In your answer, set down the records below exactly as they stand, omitting pictures.

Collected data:
+++

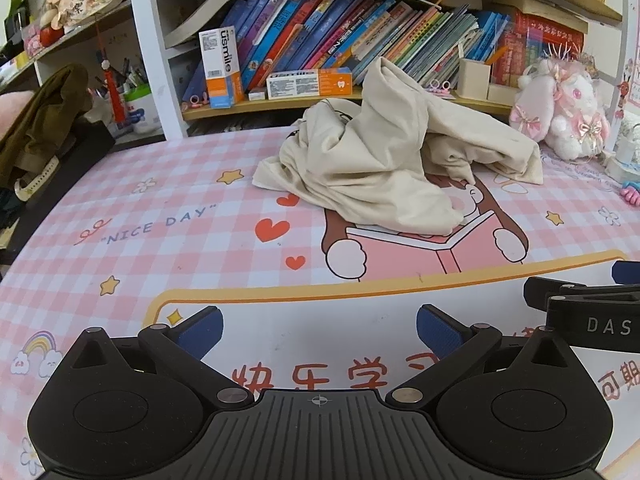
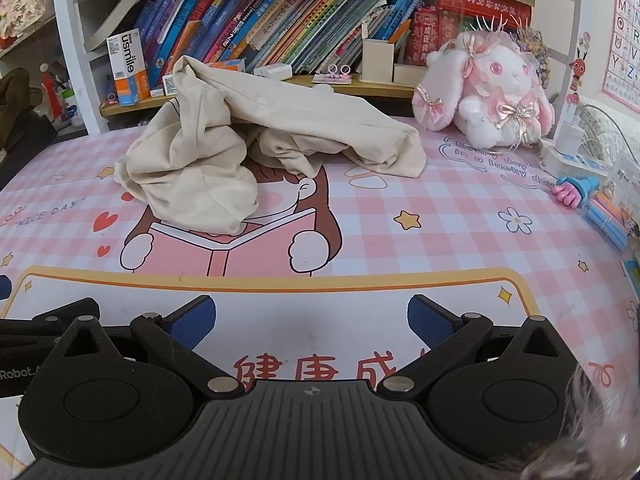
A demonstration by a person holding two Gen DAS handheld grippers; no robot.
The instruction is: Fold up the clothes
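Observation:
A crumpled cream garment (image 1: 384, 160) lies heaped on the pink checked desk mat (image 1: 160, 216), toward the far side near the bookshelf. The right wrist view shows the same garment (image 2: 248, 148) on the mat (image 2: 440, 216). My left gripper (image 1: 318, 332) hovers over the near white part of the mat, well short of the cloth, open with nothing between its blue pads. My right gripper (image 2: 312, 324) is likewise open and empty at the near edge. In the left wrist view, part of the right gripper's black body (image 1: 588, 312) shows at the right edge.
A bookshelf (image 1: 320, 36) packed with books runs behind the mat. A pink and white plush rabbit (image 2: 484, 92) sits at the back right. Pens and a pink hand toy (image 2: 576, 192) lie along the right edge. An olive cloth (image 1: 44, 120) hangs at the left.

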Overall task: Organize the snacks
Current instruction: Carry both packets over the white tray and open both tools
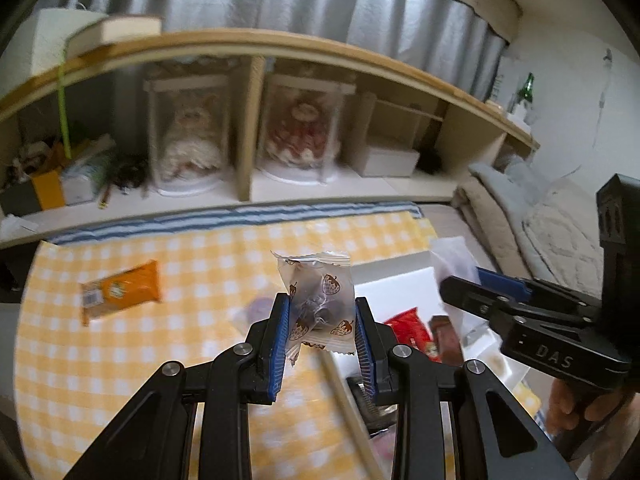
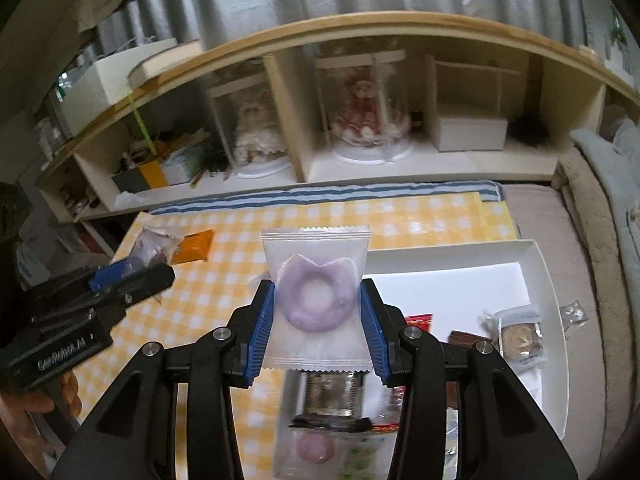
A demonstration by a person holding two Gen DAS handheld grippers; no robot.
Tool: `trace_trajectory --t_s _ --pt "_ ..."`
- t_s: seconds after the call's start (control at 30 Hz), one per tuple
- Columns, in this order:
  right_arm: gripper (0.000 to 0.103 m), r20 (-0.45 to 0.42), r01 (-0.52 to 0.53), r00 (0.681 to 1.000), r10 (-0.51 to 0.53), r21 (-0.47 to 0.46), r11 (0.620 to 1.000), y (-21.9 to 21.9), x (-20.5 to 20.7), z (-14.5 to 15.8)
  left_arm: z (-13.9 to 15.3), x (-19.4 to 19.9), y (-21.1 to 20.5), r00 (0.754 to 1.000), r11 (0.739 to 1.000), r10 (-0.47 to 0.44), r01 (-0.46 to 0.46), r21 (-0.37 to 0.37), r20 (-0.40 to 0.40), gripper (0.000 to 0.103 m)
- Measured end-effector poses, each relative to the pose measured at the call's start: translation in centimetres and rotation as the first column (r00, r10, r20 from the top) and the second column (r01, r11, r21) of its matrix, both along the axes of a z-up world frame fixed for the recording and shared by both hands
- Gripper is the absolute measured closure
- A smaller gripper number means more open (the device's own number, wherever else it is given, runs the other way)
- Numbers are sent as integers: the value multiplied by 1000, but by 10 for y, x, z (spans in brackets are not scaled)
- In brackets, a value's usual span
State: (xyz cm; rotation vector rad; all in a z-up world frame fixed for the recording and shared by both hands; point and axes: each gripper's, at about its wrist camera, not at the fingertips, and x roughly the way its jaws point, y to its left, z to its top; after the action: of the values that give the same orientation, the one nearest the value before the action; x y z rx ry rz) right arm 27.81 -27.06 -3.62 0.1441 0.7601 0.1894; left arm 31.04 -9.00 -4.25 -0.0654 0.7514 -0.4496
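Note:
My left gripper (image 1: 322, 320) is shut on a clear strawberry-print snack packet (image 1: 320, 296) and holds it above the yellow checked cloth (image 1: 192, 248). My right gripper (image 2: 318, 312) is shut on a frosted packet with a purple doughnut (image 2: 316, 300), held above the edge of a white tray (image 2: 548, 276). The right gripper also shows in the left wrist view (image 1: 480, 288), over the tray (image 1: 400, 276). The left gripper shows in the right wrist view (image 2: 132, 276). An orange snack packet (image 1: 120, 292) lies on the cloth at the left; it also shows in the right wrist view (image 2: 196, 246).
The tray holds a red packet (image 2: 418, 322), a brown bar (image 2: 466, 338) and a wrapped cookie (image 2: 520, 338). More packets (image 2: 320, 420) lie below my right gripper. A wooden shelf (image 1: 248, 132) with boxed dolls stands behind the cloth. Folded blankets (image 1: 520, 208) lie at the right.

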Motion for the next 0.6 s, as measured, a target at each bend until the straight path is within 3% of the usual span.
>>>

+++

Task result:
A demonstration by a person holding two Gen DAS handheld grippers; no robot.
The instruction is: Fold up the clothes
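Observation:
A crumpled cream garment (image 1: 384, 160) lies heaped on the pink checked desk mat (image 1: 160, 216), toward the far side near the bookshelf. The right wrist view shows the same garment (image 2: 248, 148) on the mat (image 2: 440, 216). My left gripper (image 1: 318, 332) hovers over the near white part of the mat, well short of the cloth, open with nothing between its blue pads. My right gripper (image 2: 312, 324) is likewise open and empty at the near edge. In the left wrist view, part of the right gripper's black body (image 1: 588, 312) shows at the right edge.
A bookshelf (image 1: 320, 36) packed with books runs behind the mat. A pink and white plush rabbit (image 2: 484, 92) sits at the back right. Pens and a pink hand toy (image 2: 576, 192) lie along the right edge. An olive cloth (image 1: 44, 120) hangs at the left.
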
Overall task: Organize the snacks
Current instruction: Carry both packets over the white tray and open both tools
A demonstration by a person holding two Gen DAS handheld grippers; no robot.
Tool: `trace_trajectory --t_s _ --pt "_ ..."`
- t_s: seconds after the call's start (control at 30 Hz), one per tuple
- Columns, in this order:
  right_arm: gripper (0.000 to 0.103 m), r20 (-0.45 to 0.42), r01 (-0.52 to 0.53), r00 (0.681 to 1.000), r10 (-0.51 to 0.53), r21 (-0.47 to 0.46), r11 (0.620 to 1.000), y (-21.9 to 21.9), x (-20.5 to 20.7), z (-14.5 to 15.8)
  left_arm: z (-13.9 to 15.3), x (-19.4 to 19.9), y (-21.1 to 20.5), r00 (0.754 to 1.000), r11 (0.739 to 1.000), r10 (-0.47 to 0.44), r01 (-0.46 to 0.46), r21 (-0.37 to 0.37), r20 (-0.40 to 0.40), gripper (0.000 to 0.103 m)
- Measured end-effector poses, each relative to the pose measured at the call's start: translation in centimetres and rotation as the first column (r00, r10, r20 from the top) and the second column (r01, r11, r21) of its matrix, both along the axes of a z-up world frame fixed for the recording and shared by both hands
- Gripper is the absolute measured closure
- A smaller gripper number means more open (the device's own number, wherever else it is given, runs the other way)
- Numbers are sent as integers: the value multiplied by 1000, but by 10 for y, x, z (spans in brackets are not scaled)
- In brackets, a value's usual span
State: (xyz cm; rotation vector rad; all in a z-up world frame fixed for the recording and shared by both hands; point and axes: each gripper's, at about its wrist camera, not at the fingertips, and x roughly the way its jaws point, y to its left, z to its top; after the action: of the values that give the same orientation, the one nearest the value before the action; x y z rx ry rz) right arm 27.81 -27.06 -3.62 0.1441 0.7601 0.1894; left arm 31.04 -9.00 -4.25 -0.0654 0.7514 -0.4496
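Note:
My left gripper (image 1: 322, 320) is shut on a clear strawberry-print snack packet (image 1: 320, 296) and holds it above the yellow checked cloth (image 1: 192, 248). My right gripper (image 2: 318, 312) is shut on a frosted packet with a purple doughnut (image 2: 316, 300), held above the edge of a white tray (image 2: 548, 276). The right gripper also shows in the left wrist view (image 1: 480, 288), over the tray (image 1: 400, 276). The left gripper shows in the right wrist view (image 2: 132, 276). An orange snack packet (image 1: 120, 292) lies on the cloth at the left; it also shows in the right wrist view (image 2: 196, 246).
The tray holds a red packet (image 2: 418, 322), a brown bar (image 2: 466, 338) and a wrapped cookie (image 2: 520, 338). More packets (image 2: 320, 420) lie below my right gripper. A wooden shelf (image 1: 248, 132) with boxed dolls stands behind the cloth. Folded blankets (image 1: 520, 208) lie at the right.
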
Motion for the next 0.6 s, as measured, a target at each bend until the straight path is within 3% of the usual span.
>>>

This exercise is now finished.